You may have heard that women suffer from “pattern baldness” too. However, it’s also apparent that females have a different pattern, progression and frequency of balding than men do. Hair transplants in NJ are often appropriate for women, but there are some essential questions to ask and expert analyses needed before planning a surgical intervention.
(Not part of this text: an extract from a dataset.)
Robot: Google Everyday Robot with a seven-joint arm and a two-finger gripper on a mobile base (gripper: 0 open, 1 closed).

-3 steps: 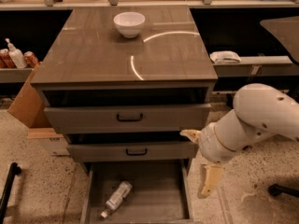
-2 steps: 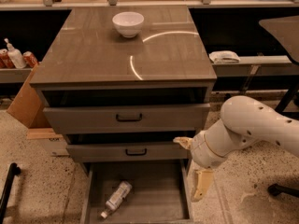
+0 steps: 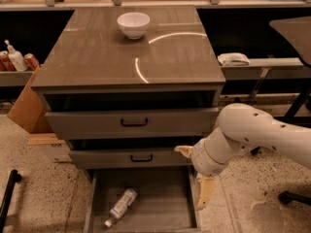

Perhaps because society doesn’t discuss female hair loss openly or because women are very good at hiding it, the average person may not understand this condition as well as the male version. If you’re a woman and you’re thinning, you’ll want to get to the bottom of the problem and learn what solutions you have. The good news is, there are several. Here we’ll help you understand what causes female hair thinning so you can take charge of yours.
Is It Female Pattern Hair Loss?
Whether male or female, the genetic, hereditary form of balding called androgenic alopecia follows a typical pattern, yet women have their own. Unlike the receding hairline, bald spot on top and a horseshoe-shaped band of remaining strands, women see diffuse thinning all over. It’s less common for a woman to see hair recede at the frontal hairline, temporal peaks and occipital spot. In fact, it’s infrequent for women to develop bald spots at all due to androgenic alopecia. Instead, while hairlines remain intact, the hair will thin, and scalp becomes more visible all over. More significant shedding often occurs at the crown which can make the midline hair part appear wider.
The following types help NJ hair transplant surgeons to classify female hair loss:
- Type 1: Thinning isn’t noticeable to others and can’t be easily camouflaged with styling changes.
- Type 2: Hair loss causes decreased overall volume and a slightly more visible scalp. The part may widen.
- Type 3: Overall thinning makes styling difficult, and scalp appears easily visible through strands at the top of the head.
Is NJ Hair Transplant Surgery The Best Option For Women?
Because the typical approach to hair restoration surgery utilizes hairs from the DHT resistant areas and moves them up top, this technique is more challenging to apply for women. Men will tend to lose all their hair from one area and keep most of the hairs in another. The back and sides will contain dense follicles so that removing even a couple thousand of them, won’t show a visible depletion.